Description of the task - From the first line of the data down to the line bearing "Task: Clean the", output every line exactly and include no pictures.

• • • • •

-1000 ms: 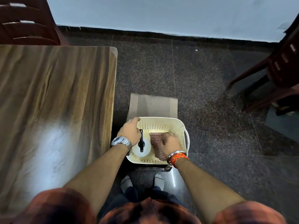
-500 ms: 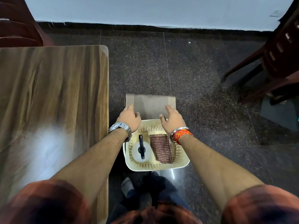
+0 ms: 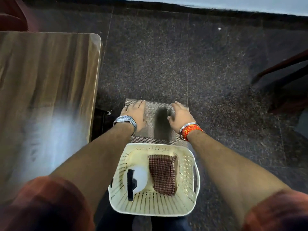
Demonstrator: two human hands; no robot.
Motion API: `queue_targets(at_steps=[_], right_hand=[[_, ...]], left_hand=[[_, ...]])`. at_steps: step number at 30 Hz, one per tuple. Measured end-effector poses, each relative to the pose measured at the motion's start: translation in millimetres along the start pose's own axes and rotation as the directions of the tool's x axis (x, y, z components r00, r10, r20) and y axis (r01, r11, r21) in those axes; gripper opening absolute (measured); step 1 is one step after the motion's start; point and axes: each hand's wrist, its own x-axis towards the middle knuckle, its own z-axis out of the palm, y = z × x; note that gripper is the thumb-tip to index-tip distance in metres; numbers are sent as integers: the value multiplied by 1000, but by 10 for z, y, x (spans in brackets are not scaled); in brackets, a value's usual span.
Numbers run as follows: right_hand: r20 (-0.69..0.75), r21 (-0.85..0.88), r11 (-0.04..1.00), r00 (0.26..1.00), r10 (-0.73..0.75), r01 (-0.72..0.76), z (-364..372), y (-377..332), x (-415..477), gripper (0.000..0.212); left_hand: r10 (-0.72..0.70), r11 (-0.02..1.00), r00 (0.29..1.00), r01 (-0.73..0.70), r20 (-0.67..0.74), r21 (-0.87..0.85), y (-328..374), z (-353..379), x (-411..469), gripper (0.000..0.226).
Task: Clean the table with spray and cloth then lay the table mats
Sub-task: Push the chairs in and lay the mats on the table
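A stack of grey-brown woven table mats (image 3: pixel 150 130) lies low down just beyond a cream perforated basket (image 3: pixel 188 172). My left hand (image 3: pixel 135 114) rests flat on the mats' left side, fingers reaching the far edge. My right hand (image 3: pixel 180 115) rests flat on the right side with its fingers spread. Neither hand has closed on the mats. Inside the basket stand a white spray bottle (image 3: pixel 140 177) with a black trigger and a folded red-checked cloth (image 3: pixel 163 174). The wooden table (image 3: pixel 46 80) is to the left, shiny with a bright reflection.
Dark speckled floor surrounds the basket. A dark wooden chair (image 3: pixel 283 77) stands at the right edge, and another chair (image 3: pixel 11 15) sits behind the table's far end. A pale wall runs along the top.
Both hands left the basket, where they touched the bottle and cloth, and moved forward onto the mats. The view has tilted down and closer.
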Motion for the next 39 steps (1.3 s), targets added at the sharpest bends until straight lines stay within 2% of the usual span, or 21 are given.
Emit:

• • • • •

Expected answer -
-1000 ms: 
-500 ms: 
+0 ms: 
Demonstrator: two human hands; no robot.
Motion API: `queue_targets(at_steps=[_], right_hand=[[_, ...]], left_hand=[[_, ...]])`. at_steps: step number at 30 Hz, one per tuple. Measured end-effector poses, each relative to the pose measured at the motion's start: translation in millimetres along the start pose's own axes and rotation as the directions of the tool's x axis (x, y, z components r00, r10, r20) and y axis (r01, r11, r21) in those axes; gripper opening absolute (measured); step 1 is one step after the motion's start; point and axes: each hand's wrist, its own x-axis towards the middle knuckle, its own z-axis out of the palm, y = z × x; note that gripper is the thumb-tip to index-tip distance in metres; numbers are sent as integers: the value multiplied by 1000, but by 10 for z, y, x (spans in brackets are not scaled); in brackets, a value's usual span.
Numbers run as follows: right_hand: r20 (-0.69..0.75), r21 (-0.85..0.88), r11 (-0.04..1.00), r00 (0.26..1.00), r10 (-0.73..0.75), r01 (-0.72..0.76), z (-364..372), y (-377..332), x (-415..477), gripper (0.000..0.212); left_hand: r10 (-0.72..0.70), r11 (-0.02..1.00), r00 (0.29..1.00), r01 (-0.73..0.70), r20 (-0.67..0.74), r21 (-0.87..0.85), y (-328..374), z (-353..379), x (-411..469), gripper (0.000..0.226).
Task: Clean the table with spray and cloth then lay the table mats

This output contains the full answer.